Again this is not for a full career or for a degree, it's just to learn on the side.
I have little idea about books here.
I mostly just learned stuff by writing code, mostly using some amount of guesstimation and trial-and-error and similar, and in some cases trying to scavenge information off the internet.
but, yeah, as noted by another poster, relevant information is hard to find...
even then, one may still end up with issues, which need to be solved in slightly inelegant ways.
one example was recently noting while recording in-game video, that the audio and video were out of sync.
the video was frames as seen by the renderer, and the audio was whatever was coming out of the in-game mixer at that particular moment. however, the audio was slightly ahead of the video. the solution was basically to insert an audio delay into the video recording, then tuning the delay-values until they matched up. why? because it apparently takes a little bit of time between when audio is mixed in-game, and when it comes out of the speakers.
but, yeah, the major thing about audio I suspect is mostly about knowing basic programming stuff, and being generally familiar with working with arrays.
for example, your audio data will typically be in the form of arrays of "samples" at a particular "sample rate".
if you want to produce output samples, typically it will consist of a loop, which will calculate each sample and put it into the output-array.
typically, the input audio is also in the form of arrays of samples, so the position of the current sample being mixed may be used to calculate the position of the input samples you want to mix, ...
however, often the desired input sample doesn't land exactly on a sample, so then we interpolate. for example, a common strategy is linear interpolation, or "lerp" (invoking math here):
lerp(a, b, t)=(1-t)*a+t*b
where a and b are the adjacent input samples, and t is the position between a and b.
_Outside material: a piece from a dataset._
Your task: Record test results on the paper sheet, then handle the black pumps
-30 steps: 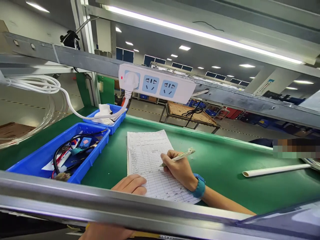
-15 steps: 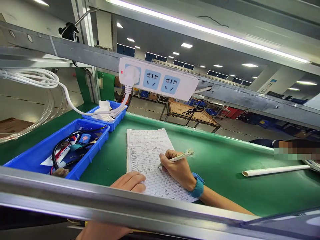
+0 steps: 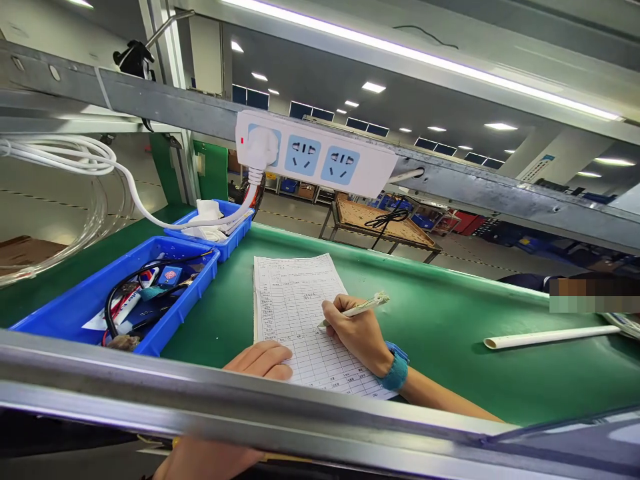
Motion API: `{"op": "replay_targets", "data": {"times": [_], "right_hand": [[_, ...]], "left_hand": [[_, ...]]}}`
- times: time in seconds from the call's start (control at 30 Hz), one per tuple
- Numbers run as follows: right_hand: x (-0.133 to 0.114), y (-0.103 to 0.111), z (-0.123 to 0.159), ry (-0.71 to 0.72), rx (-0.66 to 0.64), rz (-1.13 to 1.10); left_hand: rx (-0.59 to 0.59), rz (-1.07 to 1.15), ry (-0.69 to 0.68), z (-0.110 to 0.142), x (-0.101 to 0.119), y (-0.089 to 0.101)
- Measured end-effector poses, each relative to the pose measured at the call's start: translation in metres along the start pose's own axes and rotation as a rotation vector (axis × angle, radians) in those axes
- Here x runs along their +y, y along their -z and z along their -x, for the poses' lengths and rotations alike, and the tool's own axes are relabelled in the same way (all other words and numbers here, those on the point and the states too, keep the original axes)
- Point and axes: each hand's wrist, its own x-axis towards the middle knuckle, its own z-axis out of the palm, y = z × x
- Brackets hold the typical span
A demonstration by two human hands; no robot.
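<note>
A printed form (image 3: 295, 293) with a table of rows lies on the green work surface, some handwriting on it. My right hand (image 3: 355, 330) rests on its right half, fingers closed round a white pen (image 3: 360, 307) with a greenish, frayed-looking top end. The pen's tip touches the paper near the middle rows. A teal band (image 3: 396, 370) circles my right wrist. My left hand (image 3: 263, 360) lies flat on the form's lower left part, fingers stretched out; a metal rail (image 3: 280, 407) in front hides part of that hand and forearm.
Left of the form stand a blue bin (image 3: 165, 333) of cables and small packets and a smaller blue bin (image 3: 237, 243) with white parts. A power strip (image 3: 315, 153) hangs above on a crossbar. A white tube (image 3: 550, 337) lies at right, near a blurred-out patch.
My right hand and the pen have shifted slightly right and up on the form. My left hand stays in place; the whole view has tilted a little.
</note>
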Motion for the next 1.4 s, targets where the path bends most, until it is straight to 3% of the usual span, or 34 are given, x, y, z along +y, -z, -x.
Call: {"op": "replay_targets", "data": {"times": [0.27, 0.5, 0.67, 1.07, 1.13, 1.3, 1.4], "right_hand": [[-0.002, 0.003, 0.0, -0.003, -0.042, 0.029], [0.009, 0.001, -0.004, 0.084, -0.014, 0.034], [0.002, 0.002, -0.002, 0.051, 0.002, 0.039], [-0.002, 0.005, 0.002, 0.003, 0.035, 0.03], [-0.002, 0.005, 0.002, 0.007, 0.022, 0.032], [-0.003, 0.004, 0.001, 0.011, 0.025, 0.046], [-0.004, 0.003, 0.001, -0.002, 0.03, 0.025]], "left_hand": [[0.053, -0.024, -0.007, -0.008, 0.006, 0.005], [-0.025, 0.026, 0.017, 0.009, -0.004, -0.003], [-0.078, 0.064, 0.074, 0.018, -0.009, -0.011], [0.029, 0.032, 0.051, 0.017, -0.019, -0.027], [0.055, 0.03, 0.031, 0.016, -0.018, -0.026], [-0.045, 0.007, 0.062, 0.015, -0.012, -0.018], [0.029, -0.005, 0.007, 0.01, -0.012, -0.018]]}}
another option is using a spline, for example, one possible spline function:
splerp(a, b, c, d, t)=lerp(lerp(b, 2*b-a, t), lerp(2*c-d, c, t), t)
where a,b,c,d are the adjacent input samples, and the desired value is between b and c.
2*b-a and 2*c-d are what are known as linear extrapolation, where c'=2*b-a (c' being the value of c as predicted by extrapolating from a and b).
we effectively then form a pair of predictions, and then interpolate between these predictions to get an answer.
the idea here is basically that with a series of points, you might have a curve which passes through these points, and it may make sense to be able to answer a question "given these points, where will the value be, approximately?".
this works pretty well if the input and output sample rates are "similar", but if there are considerable sample rate differences (such as in a MIDI synth), then the audio quality may suffer (due to "aliasing" or similar).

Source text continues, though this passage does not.